4) On the Key to Becoming a Golfing Houdini
In the book “Natural Golf” he explains how the foundation of all his recovery play was his imagination.
“When in trouble, I always stand directly behind the ball, stare intently at my target, and wait patiently for the movies to begin. Sometimes I see so many shots come to life that I think I’m looking into a kaleidoscope. When that happens, I stay in the same spot as I rerun all the options until I ‘see’ one working better than the others. Then, and only then, do I visualize the specific swing needed to execute the shot, and finally select the proper club for the task.”
5) On the Wisdom he Gained in his Early 20s
In his autobiography, Seve said, “There is no rule in golf that says you have to win in a specific way, only that the winner is the one who cards the fewest strokes. I take the rule literally. If I may say this, my short game was such that I could achieve things that few others could contemplate. This was my strong suit. I enjoyed my opponents trying to second-guess my next move.”
6) On the U.S. Open
In his autobiography, Ballestero explains his tough times at the U.S. Open: “The U.S. Open and I just didn’t hit it off. We were truly incompatible. I came in third in 1987 at the Olympic Club in San Francisco, which was the best finish I ever managed in the tournament, five strokes behind the champion, Scott Simpson.”
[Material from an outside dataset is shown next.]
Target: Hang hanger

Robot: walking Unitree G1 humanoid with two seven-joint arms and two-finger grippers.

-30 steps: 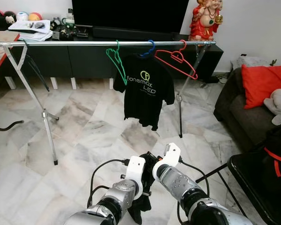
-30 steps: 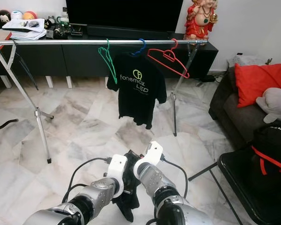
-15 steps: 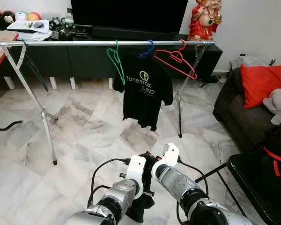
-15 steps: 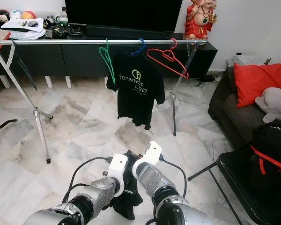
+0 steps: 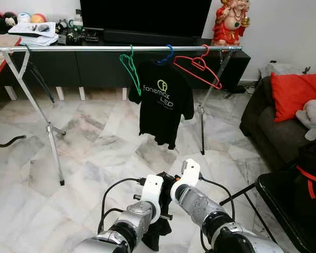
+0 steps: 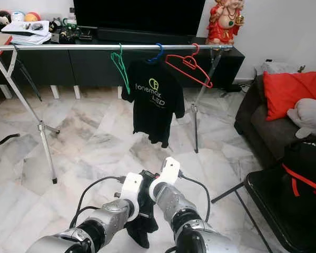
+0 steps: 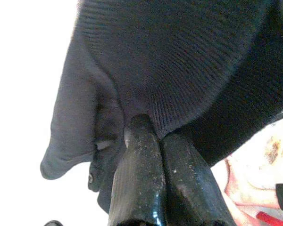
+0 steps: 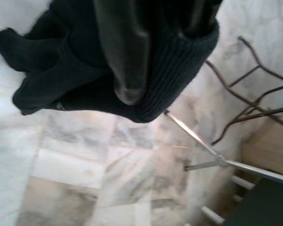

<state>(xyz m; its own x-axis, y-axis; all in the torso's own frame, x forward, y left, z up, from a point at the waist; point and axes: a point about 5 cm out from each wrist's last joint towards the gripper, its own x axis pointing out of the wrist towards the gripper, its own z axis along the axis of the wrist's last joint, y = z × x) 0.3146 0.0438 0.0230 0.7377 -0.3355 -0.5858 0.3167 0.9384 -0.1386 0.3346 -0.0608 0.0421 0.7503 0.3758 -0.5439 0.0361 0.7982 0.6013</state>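
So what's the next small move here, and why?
Probably lift the dark garment toward the rail. Both end effectors, left and right, grip it low, well short of the rack, where the green hanger and red hanger hang empty beside the black T-shirt.

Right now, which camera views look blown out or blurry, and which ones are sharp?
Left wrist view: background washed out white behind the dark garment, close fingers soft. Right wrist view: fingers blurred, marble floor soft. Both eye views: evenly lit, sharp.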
7) On Augusta National & the Masters
For his first round at Augusta National, in 1977, Seve was paired with Jack Nicklaus. Just three years later, he became the youngest Masters champion.
In “Natural Golf,” he relives winning the Masters, after he almost slipped from the lead: “When I looked up at the scoreboard I was shocked to see that my once-so-substantial lead had been sliced to only three strokes. I felt just like I imagine a boxer does when he is being counted out. As I prepared for my tee shot at 14, I truly realized the significance of mind over matter. … Once I began to paint positive pictures of smooth swings and successful results in my mind’s eye, the feeling of confidence I had enjoyed in the three previous rounds quickly returned. Winning took care of itself as I finished par-birdie-par-par-par.”
“This victory made me only the second non-American to win the Masters (Gary Player had been the first). Despite all the mishap I had tasted Paradise, as success in the Masters might be described. I felt complete bliss when the previous year’s champion, Fuzzy Zoeller, put the winner’s green jacket on me,” Seve said in his autobiography.
8) On the Hardest Decision of his Life
At age 50, Ballesteros announced his retirement in the week of The Open at Carnoustie, July 2007.
The Mirror reported Seve’s retirement: “For a few months there was something confused inside of me. … My head said I should retire but my heart kept telling me that I would be better to continue playing and competing. Playing one tournament on the Seniors Tour in America made me think very deeply. And I made probably the most difficult decision of my career as a player and I decided to retire. I don’t have the desire any longer.”
9) On Health & Death
On Oct. 6, 2008, Seve was diagnosed with a malignant brain tumor. He underwent a 12-hour operation, the first of four such operations he would have in an attempt to get rid of the tumor.
In an interview with The Telegraph, reflecting on his health, he reached for a golf metaphor: “It’s like when you start a round, you bogey the first three holes, but there are still 15 left to play. Here I am, more or less, on the 12th hole. Coming back from the operations, from what I have, is very difficult. The damage is all from the brain; it’s not like an accident where I fell down. You know, for everything in life, there is always a beginning and there is always an end. This is the tough part, the most difficult thing, when you see that it’s coming: the end.”